**YOUR OBJECTIVE:** Beginning with the line below that contains "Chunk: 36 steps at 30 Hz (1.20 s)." and ending with the line that contains "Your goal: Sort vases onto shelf", copy every line exactly. Copy nothing else.

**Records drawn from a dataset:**
· · ·

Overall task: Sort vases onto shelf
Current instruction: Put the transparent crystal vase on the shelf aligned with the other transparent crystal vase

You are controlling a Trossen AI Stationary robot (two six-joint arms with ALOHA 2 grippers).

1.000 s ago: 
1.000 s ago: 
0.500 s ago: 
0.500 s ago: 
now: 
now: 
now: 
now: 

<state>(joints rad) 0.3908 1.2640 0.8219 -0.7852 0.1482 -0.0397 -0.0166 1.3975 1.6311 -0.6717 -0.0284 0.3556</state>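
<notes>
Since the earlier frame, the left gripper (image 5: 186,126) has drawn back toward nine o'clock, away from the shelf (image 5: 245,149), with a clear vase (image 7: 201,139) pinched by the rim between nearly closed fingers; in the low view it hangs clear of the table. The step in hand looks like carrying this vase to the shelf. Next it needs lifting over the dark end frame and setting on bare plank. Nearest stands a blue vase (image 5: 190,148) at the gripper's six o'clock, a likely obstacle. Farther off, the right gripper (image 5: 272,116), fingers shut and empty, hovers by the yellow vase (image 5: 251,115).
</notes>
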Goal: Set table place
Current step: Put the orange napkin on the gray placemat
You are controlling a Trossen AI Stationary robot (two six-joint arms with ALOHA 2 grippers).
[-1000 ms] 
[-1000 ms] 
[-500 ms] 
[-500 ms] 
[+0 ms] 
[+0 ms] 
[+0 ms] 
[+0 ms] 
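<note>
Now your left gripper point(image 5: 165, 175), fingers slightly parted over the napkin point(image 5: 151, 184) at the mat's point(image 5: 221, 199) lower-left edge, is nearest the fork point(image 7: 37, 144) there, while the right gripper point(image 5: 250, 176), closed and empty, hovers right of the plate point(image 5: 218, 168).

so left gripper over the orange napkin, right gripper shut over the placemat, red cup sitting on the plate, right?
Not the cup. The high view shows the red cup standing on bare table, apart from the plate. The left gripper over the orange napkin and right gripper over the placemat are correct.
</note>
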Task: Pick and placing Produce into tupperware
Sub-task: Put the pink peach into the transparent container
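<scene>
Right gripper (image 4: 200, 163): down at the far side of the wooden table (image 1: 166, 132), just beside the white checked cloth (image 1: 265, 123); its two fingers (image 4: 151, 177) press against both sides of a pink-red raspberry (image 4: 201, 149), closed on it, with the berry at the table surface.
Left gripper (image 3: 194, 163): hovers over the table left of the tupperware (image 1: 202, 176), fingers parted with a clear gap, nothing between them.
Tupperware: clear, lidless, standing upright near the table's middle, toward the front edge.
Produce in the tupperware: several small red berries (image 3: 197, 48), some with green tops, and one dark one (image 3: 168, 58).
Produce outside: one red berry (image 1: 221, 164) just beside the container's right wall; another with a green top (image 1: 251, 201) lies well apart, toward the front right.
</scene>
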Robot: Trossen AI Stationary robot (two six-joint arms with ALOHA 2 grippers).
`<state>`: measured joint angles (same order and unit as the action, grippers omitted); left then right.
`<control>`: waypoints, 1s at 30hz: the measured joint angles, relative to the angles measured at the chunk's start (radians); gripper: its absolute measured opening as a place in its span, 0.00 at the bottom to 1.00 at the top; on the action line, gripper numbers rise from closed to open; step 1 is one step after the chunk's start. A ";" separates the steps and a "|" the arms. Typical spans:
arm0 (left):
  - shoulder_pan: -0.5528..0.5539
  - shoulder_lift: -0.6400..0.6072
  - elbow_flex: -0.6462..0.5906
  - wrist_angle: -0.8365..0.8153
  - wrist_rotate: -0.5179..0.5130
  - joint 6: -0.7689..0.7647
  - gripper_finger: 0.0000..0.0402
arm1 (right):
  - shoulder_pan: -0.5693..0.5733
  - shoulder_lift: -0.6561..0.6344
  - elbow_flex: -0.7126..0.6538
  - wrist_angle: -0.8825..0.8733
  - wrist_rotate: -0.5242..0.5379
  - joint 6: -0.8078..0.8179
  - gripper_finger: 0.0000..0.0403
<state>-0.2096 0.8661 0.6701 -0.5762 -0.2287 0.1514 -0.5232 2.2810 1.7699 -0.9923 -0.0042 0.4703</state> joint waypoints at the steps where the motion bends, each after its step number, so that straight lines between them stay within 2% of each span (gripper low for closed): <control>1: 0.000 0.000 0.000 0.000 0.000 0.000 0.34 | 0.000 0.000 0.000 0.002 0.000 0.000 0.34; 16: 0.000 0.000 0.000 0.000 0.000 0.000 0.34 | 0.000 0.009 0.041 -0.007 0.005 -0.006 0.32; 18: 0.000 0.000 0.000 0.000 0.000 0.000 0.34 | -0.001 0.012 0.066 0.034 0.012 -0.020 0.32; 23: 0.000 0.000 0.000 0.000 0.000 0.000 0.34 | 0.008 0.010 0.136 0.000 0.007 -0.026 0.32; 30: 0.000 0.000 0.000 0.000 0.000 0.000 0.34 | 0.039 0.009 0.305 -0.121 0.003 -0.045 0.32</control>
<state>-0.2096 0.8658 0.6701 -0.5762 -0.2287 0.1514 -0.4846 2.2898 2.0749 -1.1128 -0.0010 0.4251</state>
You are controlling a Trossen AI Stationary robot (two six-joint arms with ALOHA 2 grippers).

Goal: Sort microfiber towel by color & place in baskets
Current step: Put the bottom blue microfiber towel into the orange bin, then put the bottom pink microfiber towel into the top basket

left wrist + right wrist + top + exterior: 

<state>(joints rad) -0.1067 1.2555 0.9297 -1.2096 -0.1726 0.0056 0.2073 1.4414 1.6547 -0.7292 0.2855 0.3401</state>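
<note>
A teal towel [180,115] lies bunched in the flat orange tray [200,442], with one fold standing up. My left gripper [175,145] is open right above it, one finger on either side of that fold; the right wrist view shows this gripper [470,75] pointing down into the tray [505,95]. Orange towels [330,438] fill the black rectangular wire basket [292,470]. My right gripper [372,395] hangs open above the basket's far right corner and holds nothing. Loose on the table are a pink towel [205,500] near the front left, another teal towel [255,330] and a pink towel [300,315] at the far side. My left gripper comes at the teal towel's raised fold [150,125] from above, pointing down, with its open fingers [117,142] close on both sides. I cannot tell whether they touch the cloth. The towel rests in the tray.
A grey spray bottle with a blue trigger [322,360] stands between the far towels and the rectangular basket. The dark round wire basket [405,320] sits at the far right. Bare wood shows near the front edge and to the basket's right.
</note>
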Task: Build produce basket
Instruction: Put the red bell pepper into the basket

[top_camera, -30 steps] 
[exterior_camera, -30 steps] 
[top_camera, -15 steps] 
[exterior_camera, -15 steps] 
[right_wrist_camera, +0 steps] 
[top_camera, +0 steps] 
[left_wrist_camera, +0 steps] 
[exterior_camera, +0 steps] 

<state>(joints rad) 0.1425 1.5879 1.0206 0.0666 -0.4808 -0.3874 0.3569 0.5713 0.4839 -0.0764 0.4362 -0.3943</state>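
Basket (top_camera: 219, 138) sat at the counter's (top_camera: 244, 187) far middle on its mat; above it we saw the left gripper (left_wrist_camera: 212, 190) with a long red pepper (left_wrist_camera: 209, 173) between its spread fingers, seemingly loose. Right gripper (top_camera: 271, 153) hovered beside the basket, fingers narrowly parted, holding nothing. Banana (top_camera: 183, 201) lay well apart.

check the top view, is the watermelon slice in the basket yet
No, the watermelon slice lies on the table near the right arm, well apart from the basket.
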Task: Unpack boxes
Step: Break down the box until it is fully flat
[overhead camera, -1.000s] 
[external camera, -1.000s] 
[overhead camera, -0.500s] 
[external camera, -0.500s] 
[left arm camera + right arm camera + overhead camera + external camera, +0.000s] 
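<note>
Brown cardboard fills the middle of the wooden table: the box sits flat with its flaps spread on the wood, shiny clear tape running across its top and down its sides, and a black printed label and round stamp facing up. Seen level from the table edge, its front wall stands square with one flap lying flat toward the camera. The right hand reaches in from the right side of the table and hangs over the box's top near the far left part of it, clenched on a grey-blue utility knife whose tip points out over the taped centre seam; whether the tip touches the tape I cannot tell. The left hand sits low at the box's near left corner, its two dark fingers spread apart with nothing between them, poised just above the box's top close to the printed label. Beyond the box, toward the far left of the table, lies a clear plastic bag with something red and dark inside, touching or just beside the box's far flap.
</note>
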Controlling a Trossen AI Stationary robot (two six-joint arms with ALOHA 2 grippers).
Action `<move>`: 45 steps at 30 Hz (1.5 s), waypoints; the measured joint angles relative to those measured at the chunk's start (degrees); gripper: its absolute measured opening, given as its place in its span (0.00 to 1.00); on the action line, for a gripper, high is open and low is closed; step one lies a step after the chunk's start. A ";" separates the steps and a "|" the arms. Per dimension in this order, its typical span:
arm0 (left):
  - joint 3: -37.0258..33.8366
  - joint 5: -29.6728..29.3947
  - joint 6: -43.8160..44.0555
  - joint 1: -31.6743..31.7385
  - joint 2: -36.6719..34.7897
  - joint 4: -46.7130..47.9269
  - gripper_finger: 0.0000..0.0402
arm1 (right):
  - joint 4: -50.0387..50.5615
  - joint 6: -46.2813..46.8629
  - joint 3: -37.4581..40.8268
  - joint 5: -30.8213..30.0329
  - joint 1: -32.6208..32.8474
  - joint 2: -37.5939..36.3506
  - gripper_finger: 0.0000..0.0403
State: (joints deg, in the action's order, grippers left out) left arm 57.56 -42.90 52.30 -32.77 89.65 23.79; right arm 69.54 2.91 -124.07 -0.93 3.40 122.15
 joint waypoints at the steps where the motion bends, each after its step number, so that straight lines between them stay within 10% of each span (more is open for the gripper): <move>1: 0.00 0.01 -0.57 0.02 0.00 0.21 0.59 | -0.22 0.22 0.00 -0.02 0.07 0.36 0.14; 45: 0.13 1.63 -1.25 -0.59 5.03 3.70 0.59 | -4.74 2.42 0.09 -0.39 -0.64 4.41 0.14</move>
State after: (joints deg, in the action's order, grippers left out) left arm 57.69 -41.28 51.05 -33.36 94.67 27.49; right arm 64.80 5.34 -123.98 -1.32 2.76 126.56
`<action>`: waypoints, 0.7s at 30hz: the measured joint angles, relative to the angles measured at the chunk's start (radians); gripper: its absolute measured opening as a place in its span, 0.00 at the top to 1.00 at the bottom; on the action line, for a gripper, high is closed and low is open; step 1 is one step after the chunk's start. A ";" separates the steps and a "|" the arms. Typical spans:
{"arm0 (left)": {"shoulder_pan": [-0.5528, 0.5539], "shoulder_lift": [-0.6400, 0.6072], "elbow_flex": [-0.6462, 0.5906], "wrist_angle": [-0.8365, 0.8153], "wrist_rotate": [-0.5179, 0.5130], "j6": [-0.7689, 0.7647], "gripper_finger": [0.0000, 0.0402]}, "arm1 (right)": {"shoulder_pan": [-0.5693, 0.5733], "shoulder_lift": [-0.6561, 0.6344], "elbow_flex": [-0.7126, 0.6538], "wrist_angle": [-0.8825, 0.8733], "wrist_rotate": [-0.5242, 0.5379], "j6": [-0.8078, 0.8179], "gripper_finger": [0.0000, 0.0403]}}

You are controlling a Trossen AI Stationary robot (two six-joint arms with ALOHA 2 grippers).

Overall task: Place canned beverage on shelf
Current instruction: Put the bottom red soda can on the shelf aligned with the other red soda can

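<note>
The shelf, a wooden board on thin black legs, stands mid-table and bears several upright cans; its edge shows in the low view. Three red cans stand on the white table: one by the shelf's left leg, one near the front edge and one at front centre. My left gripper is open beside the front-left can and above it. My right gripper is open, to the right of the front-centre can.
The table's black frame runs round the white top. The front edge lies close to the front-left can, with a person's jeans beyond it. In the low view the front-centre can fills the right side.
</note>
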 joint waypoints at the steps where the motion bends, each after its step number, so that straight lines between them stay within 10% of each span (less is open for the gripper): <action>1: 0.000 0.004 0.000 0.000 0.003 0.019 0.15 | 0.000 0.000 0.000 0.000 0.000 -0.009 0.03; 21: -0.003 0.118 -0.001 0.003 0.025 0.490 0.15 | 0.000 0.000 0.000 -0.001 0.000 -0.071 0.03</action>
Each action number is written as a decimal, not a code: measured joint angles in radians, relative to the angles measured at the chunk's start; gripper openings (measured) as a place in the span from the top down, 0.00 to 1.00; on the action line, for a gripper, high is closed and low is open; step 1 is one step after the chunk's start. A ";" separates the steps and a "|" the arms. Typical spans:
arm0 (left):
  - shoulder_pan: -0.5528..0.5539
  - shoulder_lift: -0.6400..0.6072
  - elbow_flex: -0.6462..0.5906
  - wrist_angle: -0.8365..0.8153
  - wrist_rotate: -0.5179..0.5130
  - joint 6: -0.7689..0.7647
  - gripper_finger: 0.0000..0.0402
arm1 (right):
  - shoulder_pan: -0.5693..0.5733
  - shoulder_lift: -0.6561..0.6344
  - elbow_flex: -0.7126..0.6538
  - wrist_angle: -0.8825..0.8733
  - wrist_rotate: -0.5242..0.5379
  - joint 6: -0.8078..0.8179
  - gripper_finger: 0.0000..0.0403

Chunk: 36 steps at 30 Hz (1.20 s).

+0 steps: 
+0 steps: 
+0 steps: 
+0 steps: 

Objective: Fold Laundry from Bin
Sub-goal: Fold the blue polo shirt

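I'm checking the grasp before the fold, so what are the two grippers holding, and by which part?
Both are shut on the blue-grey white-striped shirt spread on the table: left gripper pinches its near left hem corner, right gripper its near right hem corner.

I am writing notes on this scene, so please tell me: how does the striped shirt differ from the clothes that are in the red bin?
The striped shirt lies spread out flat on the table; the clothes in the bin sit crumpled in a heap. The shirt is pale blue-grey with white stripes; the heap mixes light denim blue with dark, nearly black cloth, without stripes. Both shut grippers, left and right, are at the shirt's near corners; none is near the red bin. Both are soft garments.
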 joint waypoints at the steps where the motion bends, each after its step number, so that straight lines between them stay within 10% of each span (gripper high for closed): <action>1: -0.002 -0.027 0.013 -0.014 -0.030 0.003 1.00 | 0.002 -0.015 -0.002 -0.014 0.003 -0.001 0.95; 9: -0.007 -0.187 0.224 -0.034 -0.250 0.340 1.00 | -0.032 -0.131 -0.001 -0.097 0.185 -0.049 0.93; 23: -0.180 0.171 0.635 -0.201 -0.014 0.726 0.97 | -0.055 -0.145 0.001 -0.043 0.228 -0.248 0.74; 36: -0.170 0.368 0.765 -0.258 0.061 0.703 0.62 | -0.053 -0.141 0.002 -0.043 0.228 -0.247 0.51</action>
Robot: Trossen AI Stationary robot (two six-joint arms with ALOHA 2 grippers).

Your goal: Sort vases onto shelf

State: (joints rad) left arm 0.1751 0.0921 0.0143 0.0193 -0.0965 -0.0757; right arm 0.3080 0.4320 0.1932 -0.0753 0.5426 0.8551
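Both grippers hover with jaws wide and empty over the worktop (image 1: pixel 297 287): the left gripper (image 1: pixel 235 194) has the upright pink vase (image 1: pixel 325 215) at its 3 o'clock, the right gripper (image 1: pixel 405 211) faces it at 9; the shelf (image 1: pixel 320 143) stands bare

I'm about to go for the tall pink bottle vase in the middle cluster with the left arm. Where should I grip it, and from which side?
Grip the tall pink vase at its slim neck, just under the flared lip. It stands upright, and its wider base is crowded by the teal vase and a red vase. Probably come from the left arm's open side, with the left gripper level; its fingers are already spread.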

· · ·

**SOLUTION TO THE PROBLEM:**
Chunk: 36 steps at 30 Hz (1.20 s).

+0 steps: 
+0 steps: 
+0 steps: 
+0 steps: 

Objective: Fold Laundry from Bin
Sub-goal: Fold the blue polo shirt

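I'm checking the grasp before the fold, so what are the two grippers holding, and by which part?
Both are shut on the blue-grey white-striped shirt spread on the table: left gripper pinches its near left hem corner, right gripper its near right hem corner.

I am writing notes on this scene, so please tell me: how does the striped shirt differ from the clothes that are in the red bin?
The striped shirt lies spread out flat on the table; the clothes in the bin sit crumpled in a heap. The shirt is pale blue-grey with white stripes; the heap mixes light denim blue with dark, nearly black cloth, without stripes. Both shut grippers, left and right, are at the shirt's near corners; none is near the red bin. Both are soft garments.
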 joint waypoints at the steps where the motion bends, each after its step number, so that straight lines between them stay within 10% of each span (gripper high for closed): <action>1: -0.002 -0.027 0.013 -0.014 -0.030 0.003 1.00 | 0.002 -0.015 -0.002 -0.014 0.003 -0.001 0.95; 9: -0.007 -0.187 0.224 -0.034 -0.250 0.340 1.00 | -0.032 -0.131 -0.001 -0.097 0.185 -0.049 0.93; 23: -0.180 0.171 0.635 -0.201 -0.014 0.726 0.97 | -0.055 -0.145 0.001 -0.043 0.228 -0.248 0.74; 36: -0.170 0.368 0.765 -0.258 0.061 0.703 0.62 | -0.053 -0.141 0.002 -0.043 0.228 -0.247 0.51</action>
Robot: Trossen AI Stationary robot (two six-joint arms with ALOHA 2 grippers).

Your goal: Sort vases onto shelf

That completes the answer.